• [Task instructions]: Working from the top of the records below, reproduce each line exactly, ending once you have written the line containing "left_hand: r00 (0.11".

□ □ □ □

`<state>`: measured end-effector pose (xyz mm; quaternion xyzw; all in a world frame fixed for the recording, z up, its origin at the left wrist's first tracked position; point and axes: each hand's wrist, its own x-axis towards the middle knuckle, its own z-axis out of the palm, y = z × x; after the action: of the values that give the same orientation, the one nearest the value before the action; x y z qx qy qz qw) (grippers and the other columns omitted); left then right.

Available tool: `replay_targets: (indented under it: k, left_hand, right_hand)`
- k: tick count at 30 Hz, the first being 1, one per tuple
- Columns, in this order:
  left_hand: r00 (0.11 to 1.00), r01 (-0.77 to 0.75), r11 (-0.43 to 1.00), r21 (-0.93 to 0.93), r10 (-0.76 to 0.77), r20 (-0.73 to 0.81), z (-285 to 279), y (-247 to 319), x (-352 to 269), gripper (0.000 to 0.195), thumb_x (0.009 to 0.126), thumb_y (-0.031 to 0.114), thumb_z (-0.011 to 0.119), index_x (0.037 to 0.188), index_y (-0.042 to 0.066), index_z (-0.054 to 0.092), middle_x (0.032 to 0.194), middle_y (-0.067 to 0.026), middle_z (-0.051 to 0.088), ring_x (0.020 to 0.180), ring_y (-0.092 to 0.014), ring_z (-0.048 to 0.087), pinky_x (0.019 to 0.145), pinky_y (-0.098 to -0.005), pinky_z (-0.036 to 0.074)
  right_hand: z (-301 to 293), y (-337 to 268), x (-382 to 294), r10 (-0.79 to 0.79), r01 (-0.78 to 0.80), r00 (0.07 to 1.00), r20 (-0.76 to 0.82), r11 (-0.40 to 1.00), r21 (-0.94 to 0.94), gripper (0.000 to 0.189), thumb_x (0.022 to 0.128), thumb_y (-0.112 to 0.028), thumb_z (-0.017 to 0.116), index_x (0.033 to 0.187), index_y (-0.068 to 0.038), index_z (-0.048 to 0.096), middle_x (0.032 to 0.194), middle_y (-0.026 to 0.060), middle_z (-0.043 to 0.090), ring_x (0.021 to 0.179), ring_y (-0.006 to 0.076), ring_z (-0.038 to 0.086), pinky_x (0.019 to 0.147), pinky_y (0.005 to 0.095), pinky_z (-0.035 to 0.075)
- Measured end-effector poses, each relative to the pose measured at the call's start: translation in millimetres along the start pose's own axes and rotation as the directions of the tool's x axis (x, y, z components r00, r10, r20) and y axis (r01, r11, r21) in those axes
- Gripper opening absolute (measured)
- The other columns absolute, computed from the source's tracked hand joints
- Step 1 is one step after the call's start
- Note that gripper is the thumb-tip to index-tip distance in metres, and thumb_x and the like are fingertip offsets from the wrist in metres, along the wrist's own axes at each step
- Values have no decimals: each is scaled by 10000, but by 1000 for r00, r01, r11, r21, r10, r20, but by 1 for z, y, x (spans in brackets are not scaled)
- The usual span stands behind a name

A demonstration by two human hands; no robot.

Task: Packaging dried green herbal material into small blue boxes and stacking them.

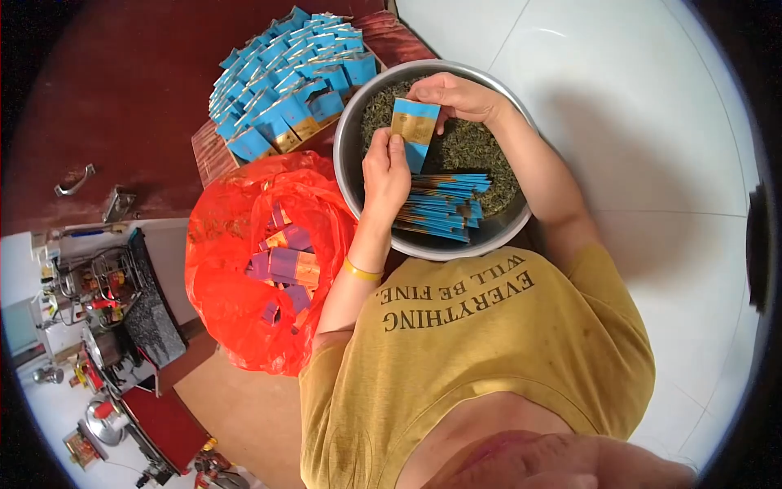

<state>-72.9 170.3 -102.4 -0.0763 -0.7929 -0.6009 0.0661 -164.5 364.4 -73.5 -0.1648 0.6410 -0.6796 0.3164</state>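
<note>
Both hands hold one small blue and gold packet (pixel 415 125) over a round metal basin (pixel 347 183). My left hand (pixel 388 171), with a yellow band at its wrist, grips the packet's lower left edge between thumb and fingers. At the packet's upper right edge is my right hand (pixel 458 98), its fingers partly hidden behind the packet. Dried green leaves, like loose tea (pixel 479 153), lie in the basin. A stack of flat blue packets (pixel 437 211) rests on them on the side near my body.
Many upright blue and gold packets (pixel 287 79) stand in rows on a board beside the basin. A red plastic bag (pixel 220 269) holds purple and orange packets (pixel 293 263). A dark red cabinet (pixel 110 91) is at the left, and a cluttered counter (pixel 153 318) is below it.
</note>
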Motion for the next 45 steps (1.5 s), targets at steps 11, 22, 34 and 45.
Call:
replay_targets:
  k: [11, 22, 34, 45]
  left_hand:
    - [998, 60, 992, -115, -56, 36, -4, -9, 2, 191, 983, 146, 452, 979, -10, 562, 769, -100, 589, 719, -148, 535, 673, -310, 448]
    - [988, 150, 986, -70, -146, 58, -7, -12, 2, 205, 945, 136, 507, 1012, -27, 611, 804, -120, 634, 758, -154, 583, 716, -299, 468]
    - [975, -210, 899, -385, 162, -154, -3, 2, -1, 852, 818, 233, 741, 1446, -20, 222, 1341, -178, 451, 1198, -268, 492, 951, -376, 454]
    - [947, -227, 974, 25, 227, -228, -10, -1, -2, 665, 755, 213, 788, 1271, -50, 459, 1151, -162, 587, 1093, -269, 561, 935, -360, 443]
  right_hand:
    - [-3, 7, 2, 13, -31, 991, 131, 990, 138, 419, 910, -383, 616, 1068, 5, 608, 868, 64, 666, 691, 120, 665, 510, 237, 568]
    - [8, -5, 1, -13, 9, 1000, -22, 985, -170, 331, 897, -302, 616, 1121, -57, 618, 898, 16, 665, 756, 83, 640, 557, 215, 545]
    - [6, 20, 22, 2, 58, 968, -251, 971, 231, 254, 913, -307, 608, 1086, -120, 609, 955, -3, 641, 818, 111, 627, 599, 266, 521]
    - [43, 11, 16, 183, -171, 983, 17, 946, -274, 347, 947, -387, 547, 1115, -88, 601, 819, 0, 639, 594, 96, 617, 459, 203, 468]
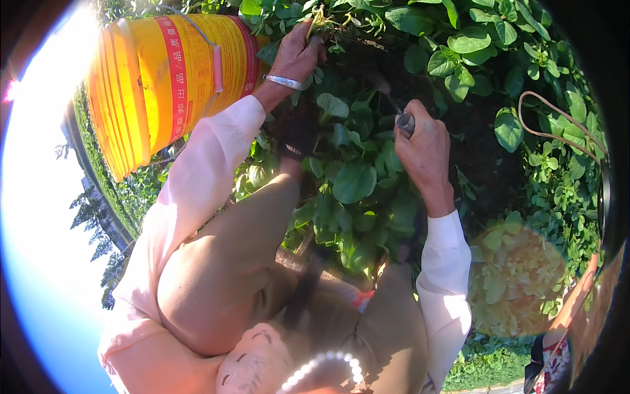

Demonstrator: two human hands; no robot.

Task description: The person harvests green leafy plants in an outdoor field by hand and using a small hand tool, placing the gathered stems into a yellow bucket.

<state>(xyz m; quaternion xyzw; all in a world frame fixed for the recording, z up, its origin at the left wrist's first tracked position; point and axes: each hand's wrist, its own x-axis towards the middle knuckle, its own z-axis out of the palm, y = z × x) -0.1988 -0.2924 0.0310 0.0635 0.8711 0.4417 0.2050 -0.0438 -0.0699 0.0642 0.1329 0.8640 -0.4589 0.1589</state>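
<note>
My left hand [298, 54], with a silver bangle at the wrist, is closed on a small bunch of pulled-up weeds [322, 22] with pale stems, beside the yellow bucket. To the right, my right hand [424, 143] grips the round dark handle [406, 124] of a small hand tool. Its thin metal shank points up and left towards the shaded soil, where its working end is hard to make out. Below and between my hands grow broad-leaved green plants [354, 183].
A yellow plastic bucket [160, 81] bearing writing stands at the upper left. Dark soil [485, 162] and more leafy plants [566, 187] lie to the right, with a thin looped cord [556, 111]. Another person's arm [576, 300] shows at the lower right.
</note>
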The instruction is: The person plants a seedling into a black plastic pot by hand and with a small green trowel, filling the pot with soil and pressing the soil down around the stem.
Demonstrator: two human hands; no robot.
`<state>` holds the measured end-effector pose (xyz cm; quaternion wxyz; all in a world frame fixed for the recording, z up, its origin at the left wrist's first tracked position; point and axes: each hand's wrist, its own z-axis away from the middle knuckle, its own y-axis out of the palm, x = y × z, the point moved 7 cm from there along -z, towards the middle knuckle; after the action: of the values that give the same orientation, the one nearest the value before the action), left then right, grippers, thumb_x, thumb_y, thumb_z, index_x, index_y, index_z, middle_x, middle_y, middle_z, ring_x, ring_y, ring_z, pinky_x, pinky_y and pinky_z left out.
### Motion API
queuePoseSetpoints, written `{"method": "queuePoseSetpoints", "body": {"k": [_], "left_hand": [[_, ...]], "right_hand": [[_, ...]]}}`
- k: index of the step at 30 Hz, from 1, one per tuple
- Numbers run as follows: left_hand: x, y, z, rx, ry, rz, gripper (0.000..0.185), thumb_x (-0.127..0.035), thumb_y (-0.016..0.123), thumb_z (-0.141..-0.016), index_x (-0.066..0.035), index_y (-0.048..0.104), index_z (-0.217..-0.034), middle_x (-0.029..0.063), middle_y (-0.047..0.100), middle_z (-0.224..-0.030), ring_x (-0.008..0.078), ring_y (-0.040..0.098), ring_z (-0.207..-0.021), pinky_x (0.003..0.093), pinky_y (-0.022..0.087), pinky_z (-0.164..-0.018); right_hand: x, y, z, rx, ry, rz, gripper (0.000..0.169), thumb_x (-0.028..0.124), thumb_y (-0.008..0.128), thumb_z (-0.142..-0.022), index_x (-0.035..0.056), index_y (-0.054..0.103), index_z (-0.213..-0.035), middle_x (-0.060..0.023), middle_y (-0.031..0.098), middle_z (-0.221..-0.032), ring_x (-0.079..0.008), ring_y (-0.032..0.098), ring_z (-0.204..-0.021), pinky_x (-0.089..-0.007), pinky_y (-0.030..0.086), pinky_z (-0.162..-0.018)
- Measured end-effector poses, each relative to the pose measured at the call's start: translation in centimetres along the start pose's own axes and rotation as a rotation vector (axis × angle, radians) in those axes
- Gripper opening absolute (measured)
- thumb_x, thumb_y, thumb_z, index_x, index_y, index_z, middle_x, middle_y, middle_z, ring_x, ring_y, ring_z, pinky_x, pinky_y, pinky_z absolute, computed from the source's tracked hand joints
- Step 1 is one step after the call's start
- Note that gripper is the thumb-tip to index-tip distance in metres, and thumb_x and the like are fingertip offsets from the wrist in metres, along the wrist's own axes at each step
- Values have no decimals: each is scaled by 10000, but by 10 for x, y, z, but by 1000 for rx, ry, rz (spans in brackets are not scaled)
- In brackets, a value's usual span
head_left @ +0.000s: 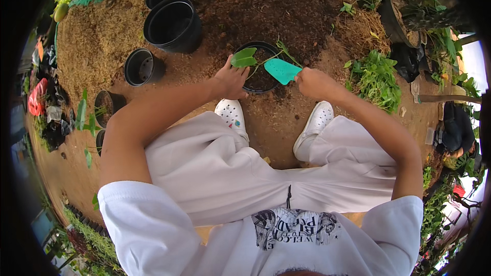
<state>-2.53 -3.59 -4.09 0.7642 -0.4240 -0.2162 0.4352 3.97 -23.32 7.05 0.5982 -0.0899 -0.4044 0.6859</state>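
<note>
A round black plastic pot [262, 89] stands on the ground between my feet, with dark soil inside. A leafy cutting [244, 58] lies across its top, one broad green leaf by my left fingers and a thin stem reaching to the right. My left hand [232, 80] is at the pot's left rim with its fingers spread; whether it grips the rim or the stem is hidden. In my right hand [312, 83] is the handle of a turquoise hand trowel [282, 71]. Its blade hangs over the right part of the pot, and no heap of soil shows on it.
Dark loose soil [276, 4] spreads beyond the pot. Several empty black pots, including a large one [172, 27] and a smaller one [140, 67], stand to the left. Green cuttings [376, 78] lie in a pile at right. White clogs [232, 117] flank the pot's near side.
</note>
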Motion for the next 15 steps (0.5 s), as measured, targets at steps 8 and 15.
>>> {"method": "queuePoseSetpoints", "body": {"k": [8,15], "left_hand": [[-6,-14,10,-103,-3,47,914,-590,556,-929,-83,215,-1610,272,343,-1579,437,286,-1496,665,108,-1205],[5,-37,-2,-148,56,37,931,-572,596,-907,-161,179,-1632,252,226,-1641,390,192,-1540,637,134,-1213]], "right_hand": [[-5,6,-7,-129,-160,96,304,155,542,-957,-109,663,-867,-351,670,-849,-487,690,-855,-543,547,-779],[-8,25,8,7,-43,-32,379,218,472,-1021,-97,648,-902,-239,651,-659,-343,682,-545,-485,554,-559]]}}
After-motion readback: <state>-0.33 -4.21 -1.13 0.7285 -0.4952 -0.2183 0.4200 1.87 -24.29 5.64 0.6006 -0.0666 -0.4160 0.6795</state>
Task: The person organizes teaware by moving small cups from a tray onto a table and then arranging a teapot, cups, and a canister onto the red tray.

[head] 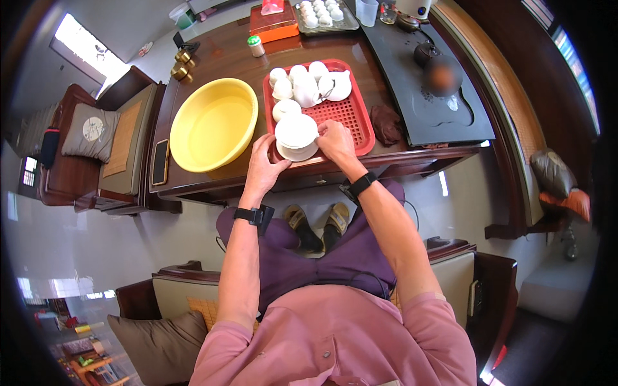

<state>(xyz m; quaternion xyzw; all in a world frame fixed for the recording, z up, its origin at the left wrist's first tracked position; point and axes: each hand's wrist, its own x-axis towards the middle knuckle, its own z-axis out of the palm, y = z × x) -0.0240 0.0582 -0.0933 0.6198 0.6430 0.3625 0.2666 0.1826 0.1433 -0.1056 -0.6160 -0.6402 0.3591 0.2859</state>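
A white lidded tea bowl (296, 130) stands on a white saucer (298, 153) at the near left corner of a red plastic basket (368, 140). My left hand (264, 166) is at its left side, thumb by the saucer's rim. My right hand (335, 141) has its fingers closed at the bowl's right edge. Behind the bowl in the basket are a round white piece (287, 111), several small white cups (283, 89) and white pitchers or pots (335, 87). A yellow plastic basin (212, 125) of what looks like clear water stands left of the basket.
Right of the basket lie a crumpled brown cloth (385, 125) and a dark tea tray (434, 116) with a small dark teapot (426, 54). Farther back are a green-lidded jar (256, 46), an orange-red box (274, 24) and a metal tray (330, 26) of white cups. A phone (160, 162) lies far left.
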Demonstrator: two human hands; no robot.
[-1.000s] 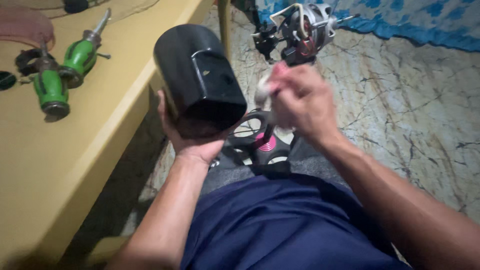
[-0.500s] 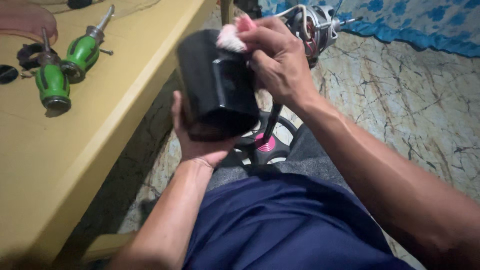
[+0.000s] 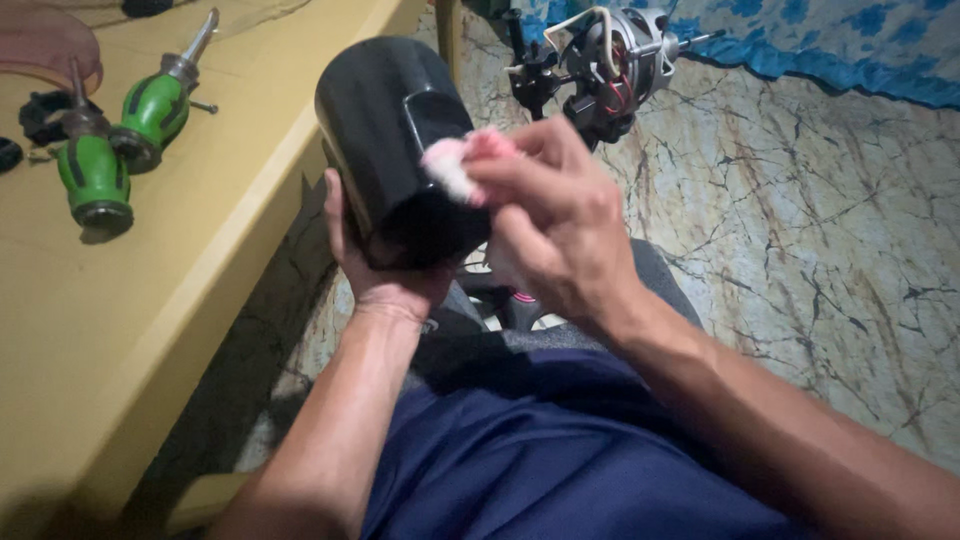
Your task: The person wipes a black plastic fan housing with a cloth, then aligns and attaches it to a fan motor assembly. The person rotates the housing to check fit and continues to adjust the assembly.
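Note:
My left hand (image 3: 375,265) grips a glossy black plastic housing (image 3: 385,130) from below, holding it up over my lap. My right hand (image 3: 555,225) pinches a small pink and white cloth (image 3: 452,165) and presses it against the right side of the housing. Behind the housing, on the marbled floor, stands a bare electric motor (image 3: 610,55) with wires and a shaft.
A yellow table (image 3: 150,300) runs along the left, carrying two green-handled screwdrivers (image 3: 120,140) and small black parts (image 3: 40,115). A blue patterned fabric (image 3: 830,40) lies at the top right on the floor (image 3: 830,220). Dark items sit by my knees under the housing.
My right hand with the cloth has slid from the top of the housing down onto its right side. A second ago it was away from the housing, to its right.

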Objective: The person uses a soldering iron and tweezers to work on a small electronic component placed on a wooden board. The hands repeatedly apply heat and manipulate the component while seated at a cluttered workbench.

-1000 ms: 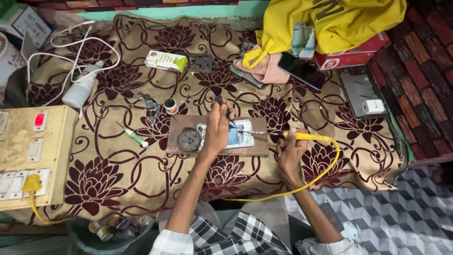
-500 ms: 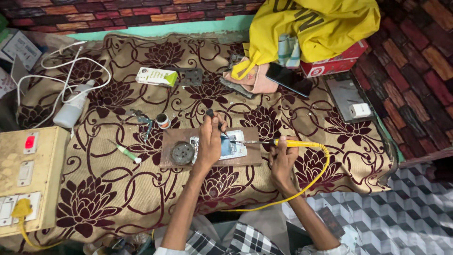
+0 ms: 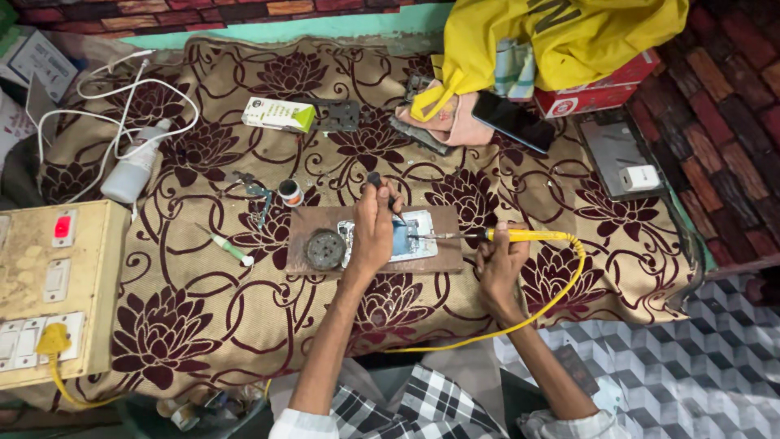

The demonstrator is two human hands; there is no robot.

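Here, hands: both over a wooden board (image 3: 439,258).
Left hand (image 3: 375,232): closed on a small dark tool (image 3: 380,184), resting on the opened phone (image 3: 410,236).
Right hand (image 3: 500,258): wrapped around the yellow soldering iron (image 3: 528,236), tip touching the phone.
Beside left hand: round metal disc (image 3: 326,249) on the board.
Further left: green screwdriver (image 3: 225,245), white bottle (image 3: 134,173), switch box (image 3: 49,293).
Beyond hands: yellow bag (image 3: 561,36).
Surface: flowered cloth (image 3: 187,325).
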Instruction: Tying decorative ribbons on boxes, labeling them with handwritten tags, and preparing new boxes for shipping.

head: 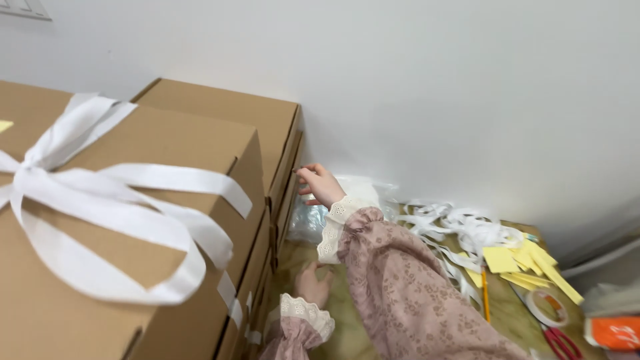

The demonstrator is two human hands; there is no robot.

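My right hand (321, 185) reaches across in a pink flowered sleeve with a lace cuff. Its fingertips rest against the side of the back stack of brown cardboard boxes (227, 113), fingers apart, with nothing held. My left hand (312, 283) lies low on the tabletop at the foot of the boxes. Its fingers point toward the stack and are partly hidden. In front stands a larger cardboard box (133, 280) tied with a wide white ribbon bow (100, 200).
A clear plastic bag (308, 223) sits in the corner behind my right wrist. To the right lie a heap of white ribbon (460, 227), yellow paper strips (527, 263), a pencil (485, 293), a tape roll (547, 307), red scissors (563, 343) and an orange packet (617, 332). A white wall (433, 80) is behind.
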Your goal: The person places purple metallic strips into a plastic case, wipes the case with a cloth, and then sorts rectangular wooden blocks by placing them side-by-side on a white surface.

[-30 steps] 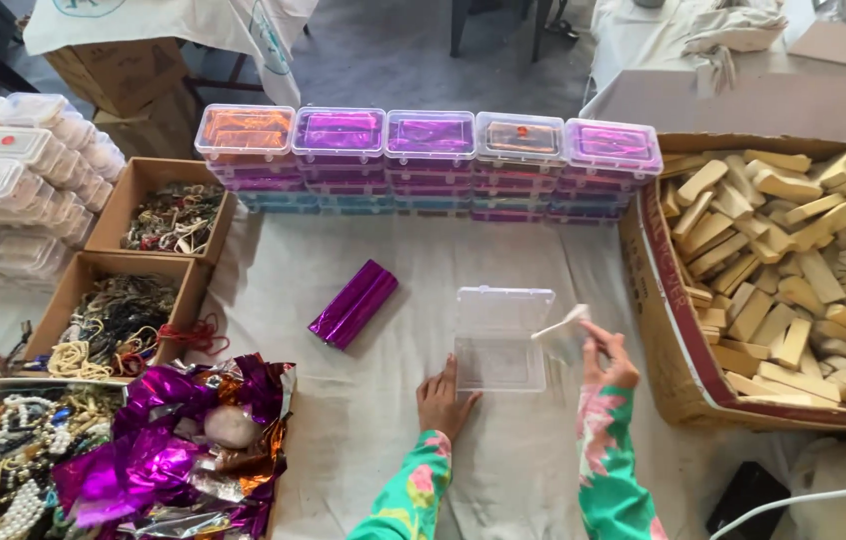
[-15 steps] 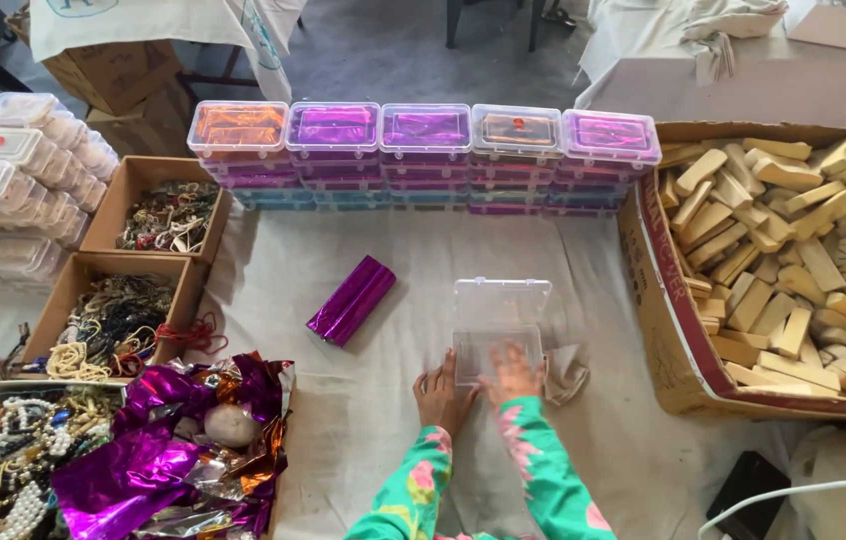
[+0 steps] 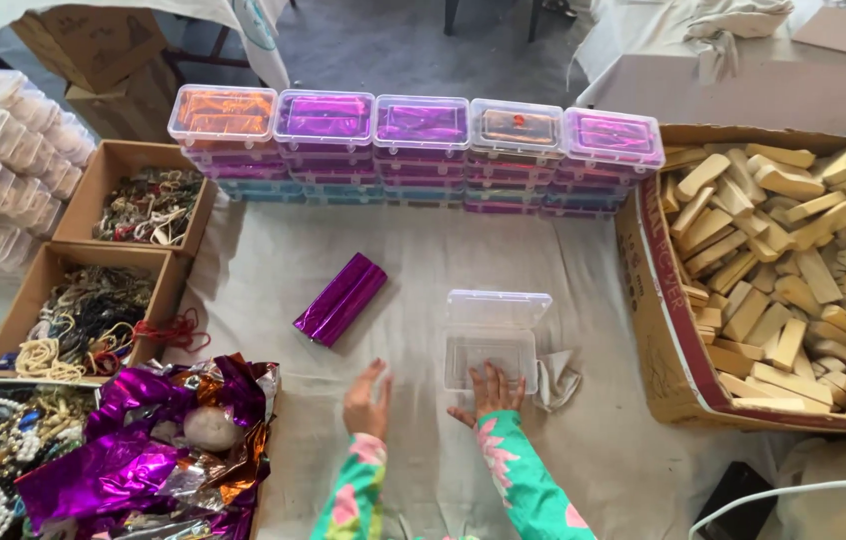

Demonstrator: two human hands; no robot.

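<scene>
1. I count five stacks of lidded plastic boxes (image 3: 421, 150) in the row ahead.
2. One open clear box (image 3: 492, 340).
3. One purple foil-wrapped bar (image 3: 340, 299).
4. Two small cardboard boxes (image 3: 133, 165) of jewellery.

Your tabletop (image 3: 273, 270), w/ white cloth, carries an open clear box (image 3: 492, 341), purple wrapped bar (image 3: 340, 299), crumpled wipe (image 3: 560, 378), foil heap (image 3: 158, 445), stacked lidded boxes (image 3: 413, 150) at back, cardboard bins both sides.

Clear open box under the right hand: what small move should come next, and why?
Probably the left hand reaches for the purple wrapped bar: the clear box lies open and looks empty, the right hand rests on it, and the left is free.
</scene>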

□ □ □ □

• [Solved exercise]:
`<state>`: measured end-effector pose (xyz mm; quaternion xyzw; all in a world frame fixed for the recording, z up, its origin at the left wrist's first tracked position; point and axes: each hand's wrist, its own x-axis towards the middle knuckle, its own z-axis out of the palm, y = z × x; after the action: of the values that give the same orientation, the one nearest the value before the action; x y z qx qy qz qw) (grippers and the other columns omitted); left then right.

Available tool: `replay_targets: (indented under it: k, left_hand, right_hand)`
- k: tick count at 30 Hz, the first being 1, one per tuple
- Columns, in this order:
  left_hand: r00 (0.11 to 1.00), r01 (-0.77 to 0.75), r11 (-0.43 to 1.00), r21 (-0.93 to 0.93), r10 (-0.76 to 0.77), r20 (-0.73 to 0.81), z (-285 to 279), y (-247 to 319), x (-352 to 269), gripper (0.000 to 0.195), thumb_x (0.009 to 0.126), thumb_y (-0.031 to 0.114), thumb_z (-0.011 to 0.119), index_x (0.037 to 0.188), index_y (-0.042 to 0.066), index_z (-0.054 to 0.092), middle_x (0.032 to 0.194), middle_y (-0.067 to 0.026), middle_z (-0.051 to 0.088), ring_x (0.020 to 0.180), ring_y (-0.092 to 0.014), ring_z (-0.048 to 0.087), pinky_x (0.019 to 0.145), pinky_y (-0.098 to -0.005), pinky_z (-0.036 to 0.074)

There is nothing more to this exercise.